Exercise prompt:
Copy out the data that follows exactly, leaving out no line.

Raw data:
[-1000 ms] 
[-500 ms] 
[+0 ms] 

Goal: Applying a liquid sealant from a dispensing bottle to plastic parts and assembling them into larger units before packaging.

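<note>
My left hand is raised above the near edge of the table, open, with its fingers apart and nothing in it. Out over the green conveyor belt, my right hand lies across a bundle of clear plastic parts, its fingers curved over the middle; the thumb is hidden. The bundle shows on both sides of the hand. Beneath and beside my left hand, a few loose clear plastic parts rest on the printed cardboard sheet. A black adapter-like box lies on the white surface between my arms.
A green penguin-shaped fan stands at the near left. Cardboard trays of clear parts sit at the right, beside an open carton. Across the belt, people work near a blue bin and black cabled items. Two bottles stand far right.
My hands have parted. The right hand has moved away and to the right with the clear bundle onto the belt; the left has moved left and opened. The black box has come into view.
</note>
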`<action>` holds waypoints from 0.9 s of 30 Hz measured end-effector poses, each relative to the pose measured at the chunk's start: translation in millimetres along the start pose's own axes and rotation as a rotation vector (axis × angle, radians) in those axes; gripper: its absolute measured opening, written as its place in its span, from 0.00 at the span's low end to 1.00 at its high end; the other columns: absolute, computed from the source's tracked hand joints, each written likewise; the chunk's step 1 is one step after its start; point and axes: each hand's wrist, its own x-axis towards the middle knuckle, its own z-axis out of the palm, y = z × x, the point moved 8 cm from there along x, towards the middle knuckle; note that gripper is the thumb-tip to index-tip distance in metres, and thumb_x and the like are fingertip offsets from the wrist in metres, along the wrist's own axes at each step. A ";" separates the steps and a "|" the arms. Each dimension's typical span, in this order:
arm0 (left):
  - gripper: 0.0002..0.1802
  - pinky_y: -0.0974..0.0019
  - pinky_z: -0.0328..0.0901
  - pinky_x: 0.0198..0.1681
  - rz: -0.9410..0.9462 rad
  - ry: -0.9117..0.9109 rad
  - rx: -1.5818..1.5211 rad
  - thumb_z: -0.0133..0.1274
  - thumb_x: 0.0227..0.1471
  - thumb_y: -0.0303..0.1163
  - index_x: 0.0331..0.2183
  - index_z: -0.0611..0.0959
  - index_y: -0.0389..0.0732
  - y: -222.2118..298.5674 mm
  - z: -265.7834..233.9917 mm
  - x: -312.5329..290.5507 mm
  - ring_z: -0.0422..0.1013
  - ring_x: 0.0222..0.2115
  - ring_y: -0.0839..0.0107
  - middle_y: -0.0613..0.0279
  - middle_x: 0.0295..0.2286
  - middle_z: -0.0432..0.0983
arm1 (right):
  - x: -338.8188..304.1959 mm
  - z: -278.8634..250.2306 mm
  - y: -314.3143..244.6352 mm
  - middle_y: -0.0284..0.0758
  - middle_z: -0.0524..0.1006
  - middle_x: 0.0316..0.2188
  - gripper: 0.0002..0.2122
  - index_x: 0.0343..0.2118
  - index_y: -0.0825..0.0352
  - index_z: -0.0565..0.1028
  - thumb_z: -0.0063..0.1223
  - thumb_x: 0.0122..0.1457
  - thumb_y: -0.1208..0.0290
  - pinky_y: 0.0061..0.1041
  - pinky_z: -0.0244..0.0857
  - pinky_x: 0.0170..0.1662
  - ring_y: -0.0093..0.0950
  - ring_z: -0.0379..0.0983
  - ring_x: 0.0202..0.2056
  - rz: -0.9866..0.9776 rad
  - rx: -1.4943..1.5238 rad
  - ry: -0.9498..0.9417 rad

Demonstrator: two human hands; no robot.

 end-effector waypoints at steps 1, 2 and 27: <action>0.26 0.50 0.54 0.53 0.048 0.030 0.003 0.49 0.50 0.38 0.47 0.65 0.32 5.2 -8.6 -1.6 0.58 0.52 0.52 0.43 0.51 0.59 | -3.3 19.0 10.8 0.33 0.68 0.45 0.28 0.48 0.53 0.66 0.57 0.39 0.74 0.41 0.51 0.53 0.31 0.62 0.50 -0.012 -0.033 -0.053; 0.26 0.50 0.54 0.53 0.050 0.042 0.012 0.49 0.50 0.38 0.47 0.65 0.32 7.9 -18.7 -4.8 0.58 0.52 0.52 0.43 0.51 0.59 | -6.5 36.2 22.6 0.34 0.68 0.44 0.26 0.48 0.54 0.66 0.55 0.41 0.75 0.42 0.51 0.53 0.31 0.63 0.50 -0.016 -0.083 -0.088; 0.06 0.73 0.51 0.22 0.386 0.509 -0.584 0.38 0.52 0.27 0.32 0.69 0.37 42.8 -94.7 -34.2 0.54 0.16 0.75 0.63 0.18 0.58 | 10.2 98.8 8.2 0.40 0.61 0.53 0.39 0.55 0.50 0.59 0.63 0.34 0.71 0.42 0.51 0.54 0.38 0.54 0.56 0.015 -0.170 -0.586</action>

Solution for this exercise:
[-1000 ms] 
[-500 ms] 
[+0 ms] 

Goal: Applying a liquid sealant from a dispensing bottle to plastic parts and assembling them into larger units before packaging.

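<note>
My left hand is raised above the near edge of the table, open, with its fingers apart and nothing in it. Out over the green conveyor belt, my right hand lies across a bundle of clear plastic parts, its fingers curved over the middle; the thumb is hidden. The bundle shows on both sides of the hand. Beneath and beside my left hand, a few loose clear plastic parts rest on the printed cardboard sheet. A black adapter-like box lies on the white surface between my arms.
A green penguin-shaped fan stands at the near left. Cardboard trays of clear parts sit at the right, beside an open carton. Across the belt, people work near a blue bin and black cabled items. Two bottles stand far right.
My hands have parted. The right hand has moved away and to the right with the clear bundle onto the belt; the left has moved left and opened. The black box has come into view.
</note>
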`<action>` holds waypoints from 0.9 s of 30 Hz measured end-effector poses, each relative to the pose measured at the chunk's start: translation in millimetres along the start pose's own axes and rotation as a rotation vector (axis × angle, radians) in those axes; gripper: its absolute measured opening, written as its place in its span, from 0.00 at the span's low end to 1.00 at its high end; the other columns: absolute, computed from the source's tracked hand joints, each written likewise; the chunk's step 1 is one step after its start; point and axes: each hand's wrist, its own x-axis towards the middle knuckle, its own z-axis out of the palm, y = z × x, the point moved 8 cm from there along x, towards the middle knuckle; note that gripper is the thumb-tip to index-tip distance in metres, and thumb_x and the like are fingertip offsets from the wrist in metres, along the wrist's own axes at each step. A ";" separates the steps and a "|" the arms. Each dimension's typical span, in this order:
arm0 (left):
  - gripper: 0.0002..0.1802
  - pinky_y: -0.0974..0.0019
  - pinky_z: -0.0328..0.0901
  - pinky_x: 0.0198..0.1681
  - rz: -0.9410..0.9462 rad
  - ry: -0.9117..0.9109 rad
  - rx: -1.5818..1.5211 rad
  - thumb_z: -0.0133..0.1274
  - thumb_x: 0.0227..0.1471
  - thumb_y: -0.0303..0.1163
  - index_x: 0.0331..0.2183
  - index_z: -0.0611..0.0959
  - index_y: -0.0389..0.0732
  - y: -222.2118..298.5674 mm
  - z: -265.7834..233.9917 mm
  - x: -312.5329..290.5507 mm
  - ring_z: -0.0422..0.1013
  - ring_x: 0.0222..0.2115
  - ring_y: -0.0839..0.0107
  - middle_y: -0.0613..0.0279
  - middle_x: 0.0295..0.2286
  - middle_z: -0.0432..0.0983
arm1 (right):
  - x: -338.8188..304.1959 mm
  - z: -278.8634..250.2306 mm
  - y: -314.3143..244.6352 mm
  - middle_y: -0.0284..0.0758
  - middle_z: -0.0524..0.1006
  - middle_x: 0.0316..0.2188
  - gripper: 0.0002..0.2122
  - index_x: 0.0343..0.2118
  - index_y: -0.0825..0.0352
  - index_z: -0.0565..0.1028
  - thumb_z: -0.0063..0.1223
  - thumb_x: 0.0122..0.1457
  - thumb_y: -0.1208..0.0290
  - pinky_y: 0.0061..0.1041
  - pinky_z: -0.0244..0.0857
  - pinky_x: 0.0170..0.1662
  - ring_y: -0.0093..0.0950
  - ring_z: -0.0379..0.0983
  - ring_x: 0.0202..0.2056
  - rz: -0.9866..0.9776 rad
  - rx: -1.4943..1.5238 rad
  - ry: -0.9498..0.9417 rad

Demonstrator: two human hands; no robot.

 end-effector waypoints at steps 1, 2 and 27: <action>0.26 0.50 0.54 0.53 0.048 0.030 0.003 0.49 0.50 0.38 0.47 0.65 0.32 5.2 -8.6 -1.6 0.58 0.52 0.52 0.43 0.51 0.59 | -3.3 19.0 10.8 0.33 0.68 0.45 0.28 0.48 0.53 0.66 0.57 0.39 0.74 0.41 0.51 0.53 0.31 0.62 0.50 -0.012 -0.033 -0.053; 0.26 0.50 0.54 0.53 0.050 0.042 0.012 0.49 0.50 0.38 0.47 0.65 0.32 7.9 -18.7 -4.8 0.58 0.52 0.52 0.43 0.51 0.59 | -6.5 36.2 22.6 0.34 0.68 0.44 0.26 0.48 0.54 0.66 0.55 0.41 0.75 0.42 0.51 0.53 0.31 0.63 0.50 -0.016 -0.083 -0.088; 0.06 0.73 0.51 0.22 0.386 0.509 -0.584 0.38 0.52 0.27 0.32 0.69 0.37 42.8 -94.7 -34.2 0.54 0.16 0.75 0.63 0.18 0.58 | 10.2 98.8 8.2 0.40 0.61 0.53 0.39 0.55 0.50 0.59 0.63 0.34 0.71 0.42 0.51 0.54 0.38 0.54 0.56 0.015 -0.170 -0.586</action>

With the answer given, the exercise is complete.